- PROBLEM REQUIREMENTS
Starting at the first line of the data and ending at the line with "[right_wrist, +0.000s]", copy each line exactly. Include both of those lines, but no pictures.

- PROVIDED MATERIAL
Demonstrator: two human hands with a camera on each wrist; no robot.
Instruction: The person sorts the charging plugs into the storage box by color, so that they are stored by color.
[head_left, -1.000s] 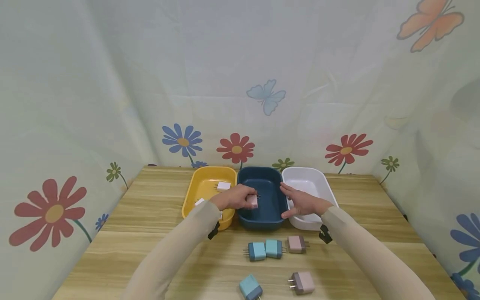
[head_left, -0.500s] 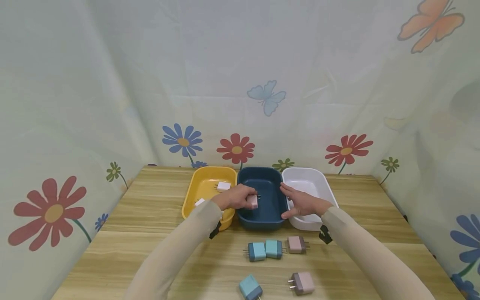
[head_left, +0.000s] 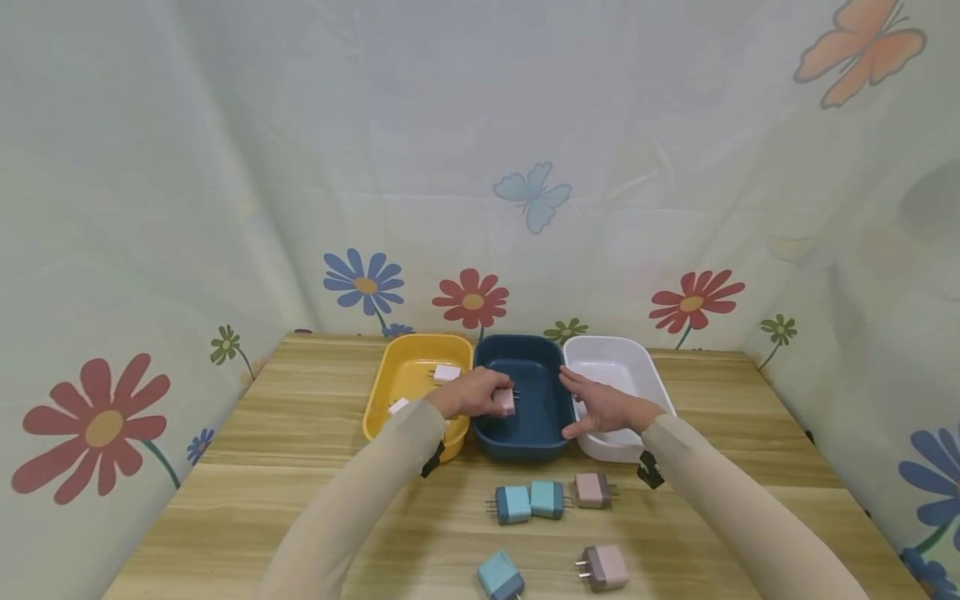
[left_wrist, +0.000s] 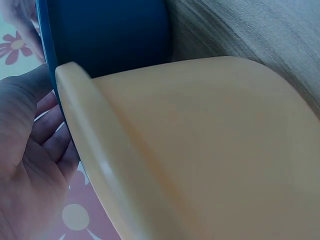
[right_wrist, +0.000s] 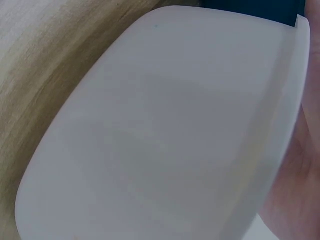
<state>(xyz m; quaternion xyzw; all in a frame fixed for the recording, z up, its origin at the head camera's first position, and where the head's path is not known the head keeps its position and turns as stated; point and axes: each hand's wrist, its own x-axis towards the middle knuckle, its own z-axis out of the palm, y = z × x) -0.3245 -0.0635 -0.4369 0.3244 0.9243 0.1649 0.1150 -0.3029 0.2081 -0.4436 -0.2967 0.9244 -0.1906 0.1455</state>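
Pink charger held in fingers of left hand over blue tray; placing step judged, release required; right hand spread.

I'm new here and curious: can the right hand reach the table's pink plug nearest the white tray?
Probably yes: the right hand seems to hold nothing, and nothing covers the pink plug.

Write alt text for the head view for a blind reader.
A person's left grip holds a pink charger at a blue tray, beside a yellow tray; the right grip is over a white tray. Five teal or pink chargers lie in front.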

- REPLY
Demonstrator: two human hands with a camera on each wrist; no robot.
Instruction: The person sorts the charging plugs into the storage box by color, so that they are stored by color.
[head_left, -1.000s] 
[head_left, -0.500s] 
[head_left, +0.000s] 
[left_wrist, +0.000s] 
[right_wrist, +0.000s] 

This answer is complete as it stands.